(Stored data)
----
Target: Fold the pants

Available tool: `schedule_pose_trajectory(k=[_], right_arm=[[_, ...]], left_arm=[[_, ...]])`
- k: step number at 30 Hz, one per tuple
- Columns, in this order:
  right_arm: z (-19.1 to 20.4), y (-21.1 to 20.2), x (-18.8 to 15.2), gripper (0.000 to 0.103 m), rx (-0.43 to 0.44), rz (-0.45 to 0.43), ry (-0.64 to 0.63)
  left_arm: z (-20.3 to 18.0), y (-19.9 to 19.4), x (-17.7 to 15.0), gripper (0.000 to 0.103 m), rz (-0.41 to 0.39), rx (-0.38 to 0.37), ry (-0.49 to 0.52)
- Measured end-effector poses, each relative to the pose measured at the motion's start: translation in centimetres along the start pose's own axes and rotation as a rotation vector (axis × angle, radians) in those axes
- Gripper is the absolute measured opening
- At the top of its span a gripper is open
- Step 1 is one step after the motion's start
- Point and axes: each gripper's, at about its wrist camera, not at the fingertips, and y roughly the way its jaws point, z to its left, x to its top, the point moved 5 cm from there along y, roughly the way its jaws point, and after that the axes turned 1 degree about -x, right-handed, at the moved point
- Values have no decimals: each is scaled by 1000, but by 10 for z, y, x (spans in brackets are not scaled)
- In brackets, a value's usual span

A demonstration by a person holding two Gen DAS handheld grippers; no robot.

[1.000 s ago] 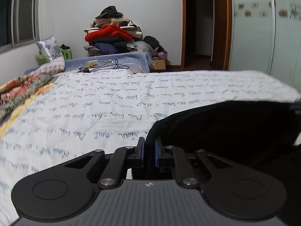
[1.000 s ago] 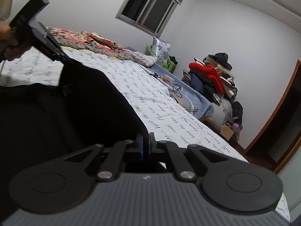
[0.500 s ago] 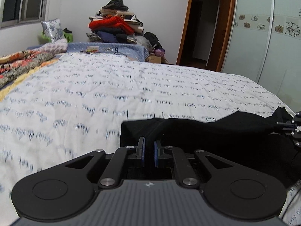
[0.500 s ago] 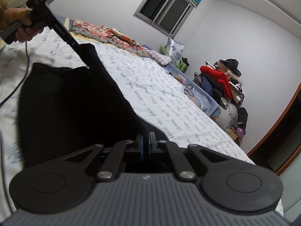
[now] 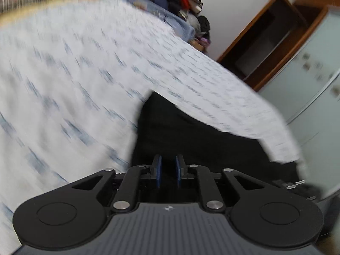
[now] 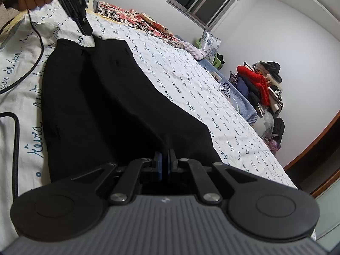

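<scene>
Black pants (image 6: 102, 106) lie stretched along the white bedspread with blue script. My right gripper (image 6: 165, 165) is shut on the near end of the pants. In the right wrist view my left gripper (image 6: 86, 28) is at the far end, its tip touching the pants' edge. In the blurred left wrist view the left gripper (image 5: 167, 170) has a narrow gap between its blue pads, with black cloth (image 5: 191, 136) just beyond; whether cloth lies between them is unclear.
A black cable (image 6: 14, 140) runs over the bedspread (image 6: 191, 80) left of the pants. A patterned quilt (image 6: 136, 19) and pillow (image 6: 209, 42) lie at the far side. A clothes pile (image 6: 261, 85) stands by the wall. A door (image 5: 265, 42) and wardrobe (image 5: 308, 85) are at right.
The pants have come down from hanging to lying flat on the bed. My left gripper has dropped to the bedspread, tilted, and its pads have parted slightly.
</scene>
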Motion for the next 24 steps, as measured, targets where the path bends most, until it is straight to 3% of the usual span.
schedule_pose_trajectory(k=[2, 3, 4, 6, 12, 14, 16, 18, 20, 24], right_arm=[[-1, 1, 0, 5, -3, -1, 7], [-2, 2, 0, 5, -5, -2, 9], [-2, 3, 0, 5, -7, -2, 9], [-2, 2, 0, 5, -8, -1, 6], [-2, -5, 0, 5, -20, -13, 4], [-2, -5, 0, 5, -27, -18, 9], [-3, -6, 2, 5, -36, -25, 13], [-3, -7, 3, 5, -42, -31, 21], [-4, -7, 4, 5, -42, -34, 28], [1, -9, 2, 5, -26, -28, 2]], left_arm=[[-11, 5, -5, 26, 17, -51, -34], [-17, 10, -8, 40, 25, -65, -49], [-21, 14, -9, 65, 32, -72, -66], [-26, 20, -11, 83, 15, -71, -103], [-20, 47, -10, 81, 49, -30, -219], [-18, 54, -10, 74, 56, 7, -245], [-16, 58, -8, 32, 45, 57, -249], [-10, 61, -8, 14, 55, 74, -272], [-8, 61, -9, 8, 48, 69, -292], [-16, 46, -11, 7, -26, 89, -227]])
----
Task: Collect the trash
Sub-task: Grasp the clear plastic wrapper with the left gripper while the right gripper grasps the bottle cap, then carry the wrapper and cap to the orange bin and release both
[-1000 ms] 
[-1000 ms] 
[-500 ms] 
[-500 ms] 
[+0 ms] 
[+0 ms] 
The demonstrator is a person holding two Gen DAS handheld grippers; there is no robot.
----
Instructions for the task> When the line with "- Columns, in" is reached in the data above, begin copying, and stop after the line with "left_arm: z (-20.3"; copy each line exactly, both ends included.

Written reply>
- Columns, in this order:
  right_arm: z (-19.1 to 20.4), y (-21.1 to 20.2), x (-18.8 to 15.2), gripper (0.000 to 0.103 m), rx (-0.43 to 0.44), rz (-0.45 to 0.43), ry (-0.64 to 0.63)
  left_arm: z (-20.3 to 18.0), y (-19.9 to 19.4), x (-17.7 to 15.0), gripper (0.000 to 0.103 m), rz (-0.41 to 0.39), rx (-0.38 to 0.37), ry (-0.49 to 0.52)

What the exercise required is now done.